### WORK TO BE COMPLETED
Extract from the entries below, exactly as given, only the lines from the line containing "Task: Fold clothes" to the line containing "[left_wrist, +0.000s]", both lines included.

################

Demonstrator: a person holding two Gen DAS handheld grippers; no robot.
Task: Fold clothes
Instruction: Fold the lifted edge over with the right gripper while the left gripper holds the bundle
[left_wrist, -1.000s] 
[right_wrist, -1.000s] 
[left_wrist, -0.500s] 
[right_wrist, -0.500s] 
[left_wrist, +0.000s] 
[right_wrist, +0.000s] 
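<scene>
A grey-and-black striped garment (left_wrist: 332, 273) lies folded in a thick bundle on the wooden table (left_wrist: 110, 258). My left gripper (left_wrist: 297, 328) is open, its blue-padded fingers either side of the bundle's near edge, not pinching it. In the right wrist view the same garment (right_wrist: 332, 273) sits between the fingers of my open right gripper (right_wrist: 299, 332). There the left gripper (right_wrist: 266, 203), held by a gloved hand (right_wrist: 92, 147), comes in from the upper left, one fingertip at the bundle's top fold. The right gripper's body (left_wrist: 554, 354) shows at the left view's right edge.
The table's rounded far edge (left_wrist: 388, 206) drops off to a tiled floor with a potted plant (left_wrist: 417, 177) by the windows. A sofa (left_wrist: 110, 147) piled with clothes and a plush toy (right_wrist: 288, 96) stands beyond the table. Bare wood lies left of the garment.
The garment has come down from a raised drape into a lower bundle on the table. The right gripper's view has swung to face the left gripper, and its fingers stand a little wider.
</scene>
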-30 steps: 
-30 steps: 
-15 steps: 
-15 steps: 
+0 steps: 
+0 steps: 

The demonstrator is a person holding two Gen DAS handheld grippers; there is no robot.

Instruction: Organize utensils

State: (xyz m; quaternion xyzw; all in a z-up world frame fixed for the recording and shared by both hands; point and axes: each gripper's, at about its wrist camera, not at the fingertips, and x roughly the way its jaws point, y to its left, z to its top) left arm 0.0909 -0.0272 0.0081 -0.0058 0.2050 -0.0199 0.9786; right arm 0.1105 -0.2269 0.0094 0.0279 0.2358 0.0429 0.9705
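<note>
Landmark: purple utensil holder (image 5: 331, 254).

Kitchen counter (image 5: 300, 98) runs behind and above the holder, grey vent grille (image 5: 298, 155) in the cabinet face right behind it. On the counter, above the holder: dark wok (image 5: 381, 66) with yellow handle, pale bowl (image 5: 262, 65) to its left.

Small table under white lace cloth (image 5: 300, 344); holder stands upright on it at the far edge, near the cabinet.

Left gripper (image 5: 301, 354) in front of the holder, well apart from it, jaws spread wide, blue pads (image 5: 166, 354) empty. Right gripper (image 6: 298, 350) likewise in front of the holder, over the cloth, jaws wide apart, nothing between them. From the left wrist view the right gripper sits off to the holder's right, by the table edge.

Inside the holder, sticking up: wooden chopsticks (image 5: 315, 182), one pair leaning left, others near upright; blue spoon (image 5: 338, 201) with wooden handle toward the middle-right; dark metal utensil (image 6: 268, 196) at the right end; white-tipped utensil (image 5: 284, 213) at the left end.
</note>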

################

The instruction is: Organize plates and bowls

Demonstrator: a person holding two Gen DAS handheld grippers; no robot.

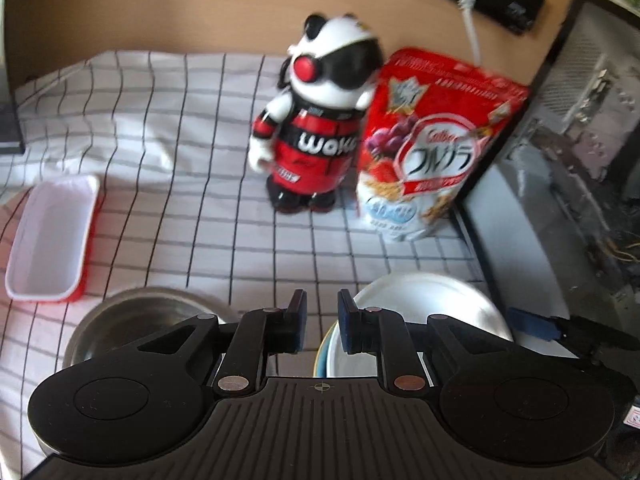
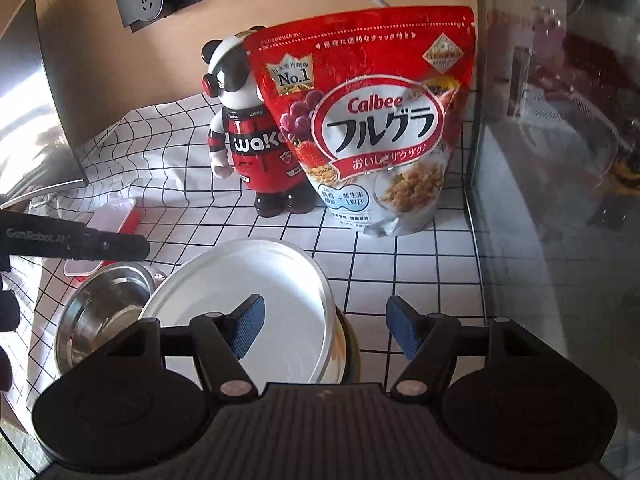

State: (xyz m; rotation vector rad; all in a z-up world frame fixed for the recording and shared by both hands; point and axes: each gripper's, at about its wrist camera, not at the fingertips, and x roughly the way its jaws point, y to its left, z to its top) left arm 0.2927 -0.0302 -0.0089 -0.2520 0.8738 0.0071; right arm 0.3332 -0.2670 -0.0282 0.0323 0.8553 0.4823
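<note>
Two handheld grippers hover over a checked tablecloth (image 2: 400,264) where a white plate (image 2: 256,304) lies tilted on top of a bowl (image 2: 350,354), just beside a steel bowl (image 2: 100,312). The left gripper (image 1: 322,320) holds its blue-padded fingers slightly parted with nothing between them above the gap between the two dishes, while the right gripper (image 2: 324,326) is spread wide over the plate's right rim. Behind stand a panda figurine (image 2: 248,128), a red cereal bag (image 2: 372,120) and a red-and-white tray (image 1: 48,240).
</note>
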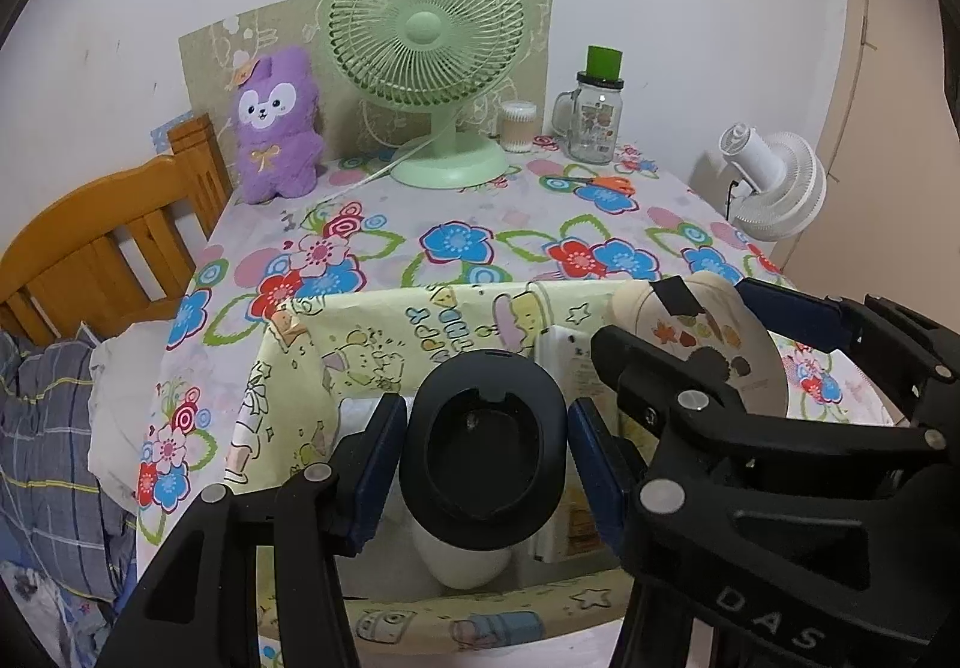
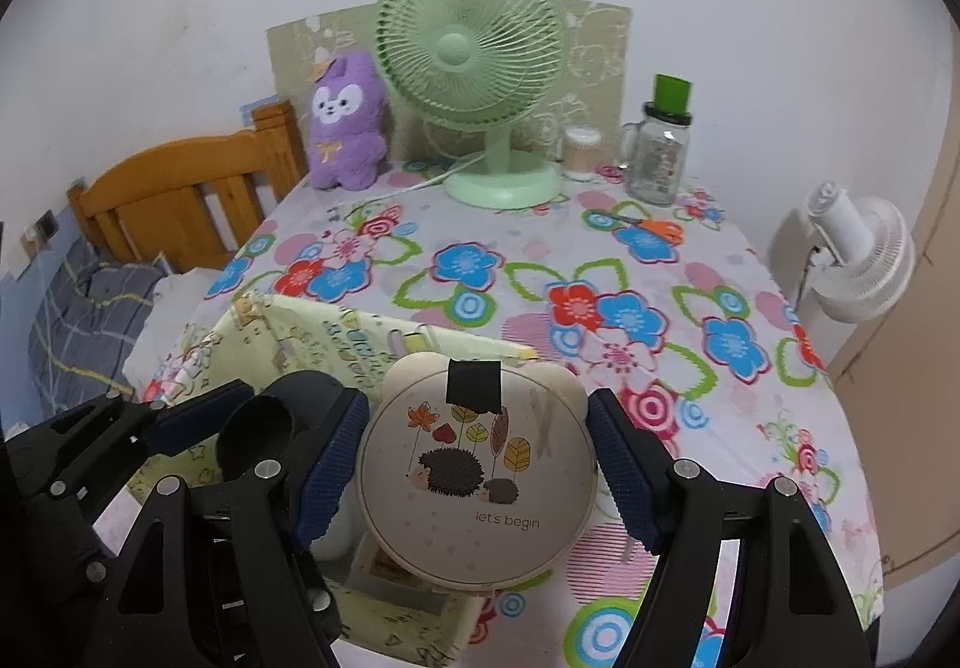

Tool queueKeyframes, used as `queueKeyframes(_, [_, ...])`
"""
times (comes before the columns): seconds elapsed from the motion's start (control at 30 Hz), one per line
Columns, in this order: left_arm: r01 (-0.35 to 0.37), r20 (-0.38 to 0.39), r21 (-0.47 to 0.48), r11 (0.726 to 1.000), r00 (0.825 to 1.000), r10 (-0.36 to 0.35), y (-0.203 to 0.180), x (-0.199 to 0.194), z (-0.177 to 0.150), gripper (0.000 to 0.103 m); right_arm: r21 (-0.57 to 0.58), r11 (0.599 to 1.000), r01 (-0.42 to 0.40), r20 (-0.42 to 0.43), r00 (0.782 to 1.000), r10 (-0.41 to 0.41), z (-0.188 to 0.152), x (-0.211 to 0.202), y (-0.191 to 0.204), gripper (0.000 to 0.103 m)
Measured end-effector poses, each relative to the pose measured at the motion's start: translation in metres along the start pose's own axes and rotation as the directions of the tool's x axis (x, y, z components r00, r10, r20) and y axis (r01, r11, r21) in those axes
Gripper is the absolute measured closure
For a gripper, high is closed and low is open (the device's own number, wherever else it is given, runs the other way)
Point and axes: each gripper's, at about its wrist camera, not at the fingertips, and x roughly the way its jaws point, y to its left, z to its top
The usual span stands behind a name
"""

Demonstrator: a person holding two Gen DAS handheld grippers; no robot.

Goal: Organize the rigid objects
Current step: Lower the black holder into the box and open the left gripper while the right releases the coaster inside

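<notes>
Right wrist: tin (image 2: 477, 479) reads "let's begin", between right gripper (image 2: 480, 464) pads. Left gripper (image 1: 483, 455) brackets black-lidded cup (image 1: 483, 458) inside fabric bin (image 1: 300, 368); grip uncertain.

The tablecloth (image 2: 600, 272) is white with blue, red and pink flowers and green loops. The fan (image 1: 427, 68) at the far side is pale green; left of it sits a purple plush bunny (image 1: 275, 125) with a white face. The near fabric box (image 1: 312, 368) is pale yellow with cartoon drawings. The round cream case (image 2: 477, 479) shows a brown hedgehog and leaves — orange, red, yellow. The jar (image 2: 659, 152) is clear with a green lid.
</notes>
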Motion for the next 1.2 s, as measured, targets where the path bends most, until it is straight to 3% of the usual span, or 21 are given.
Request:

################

### EXERCISE RESPONSE
Task: Fold clothes
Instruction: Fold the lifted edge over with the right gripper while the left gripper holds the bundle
[left_wrist, -1.000s] 
[right_wrist, -1.000s] 
[left_wrist, -0.500s] 
[right_wrist, -0.500s] 
[left_wrist, +0.000s] 

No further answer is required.